Given records: Begin

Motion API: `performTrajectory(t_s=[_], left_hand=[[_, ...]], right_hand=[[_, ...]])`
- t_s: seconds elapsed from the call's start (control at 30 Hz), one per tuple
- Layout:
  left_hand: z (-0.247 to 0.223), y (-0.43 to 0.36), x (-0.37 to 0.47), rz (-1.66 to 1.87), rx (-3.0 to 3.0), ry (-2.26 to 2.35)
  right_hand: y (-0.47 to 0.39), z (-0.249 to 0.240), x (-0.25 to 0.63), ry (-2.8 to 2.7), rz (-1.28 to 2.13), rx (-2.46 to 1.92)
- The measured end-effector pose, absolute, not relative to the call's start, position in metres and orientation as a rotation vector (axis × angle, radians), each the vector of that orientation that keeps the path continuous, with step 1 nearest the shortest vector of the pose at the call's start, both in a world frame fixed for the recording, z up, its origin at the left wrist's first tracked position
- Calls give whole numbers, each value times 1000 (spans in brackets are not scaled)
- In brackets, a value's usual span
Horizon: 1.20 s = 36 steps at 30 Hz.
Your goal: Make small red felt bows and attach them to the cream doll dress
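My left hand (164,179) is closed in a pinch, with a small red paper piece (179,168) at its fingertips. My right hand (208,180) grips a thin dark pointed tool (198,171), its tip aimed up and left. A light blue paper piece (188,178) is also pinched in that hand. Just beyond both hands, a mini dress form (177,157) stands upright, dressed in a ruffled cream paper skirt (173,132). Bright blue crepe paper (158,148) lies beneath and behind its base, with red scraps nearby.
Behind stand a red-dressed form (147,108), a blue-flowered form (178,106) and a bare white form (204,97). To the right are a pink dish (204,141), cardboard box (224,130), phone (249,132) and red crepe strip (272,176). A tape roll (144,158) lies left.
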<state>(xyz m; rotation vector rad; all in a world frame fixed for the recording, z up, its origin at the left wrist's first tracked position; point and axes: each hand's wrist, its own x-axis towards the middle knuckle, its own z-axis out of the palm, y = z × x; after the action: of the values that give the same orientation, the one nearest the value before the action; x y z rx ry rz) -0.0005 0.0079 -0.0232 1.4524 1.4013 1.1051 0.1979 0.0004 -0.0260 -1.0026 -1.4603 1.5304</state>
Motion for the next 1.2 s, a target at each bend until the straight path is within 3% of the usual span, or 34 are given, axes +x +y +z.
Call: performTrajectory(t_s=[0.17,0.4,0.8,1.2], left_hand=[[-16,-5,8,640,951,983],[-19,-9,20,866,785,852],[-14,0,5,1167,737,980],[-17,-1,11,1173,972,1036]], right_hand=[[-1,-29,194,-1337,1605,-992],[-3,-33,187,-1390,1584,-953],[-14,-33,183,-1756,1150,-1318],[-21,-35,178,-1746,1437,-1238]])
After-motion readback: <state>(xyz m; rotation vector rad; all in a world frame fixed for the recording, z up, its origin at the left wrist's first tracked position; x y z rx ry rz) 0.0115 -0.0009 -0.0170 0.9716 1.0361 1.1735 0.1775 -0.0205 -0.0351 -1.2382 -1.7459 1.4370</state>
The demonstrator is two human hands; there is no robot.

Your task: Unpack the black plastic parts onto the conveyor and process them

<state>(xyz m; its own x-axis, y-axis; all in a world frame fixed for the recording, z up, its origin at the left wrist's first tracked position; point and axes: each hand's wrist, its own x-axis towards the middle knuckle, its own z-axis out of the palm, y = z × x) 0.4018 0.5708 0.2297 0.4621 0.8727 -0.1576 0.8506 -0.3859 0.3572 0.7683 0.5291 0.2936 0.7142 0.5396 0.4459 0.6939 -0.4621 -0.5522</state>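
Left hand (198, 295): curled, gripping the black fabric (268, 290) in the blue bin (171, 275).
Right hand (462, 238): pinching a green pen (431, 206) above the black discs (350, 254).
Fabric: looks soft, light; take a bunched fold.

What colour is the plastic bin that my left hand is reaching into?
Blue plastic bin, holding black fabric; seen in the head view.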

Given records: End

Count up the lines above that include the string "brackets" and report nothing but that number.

→ **Exercise solution**
2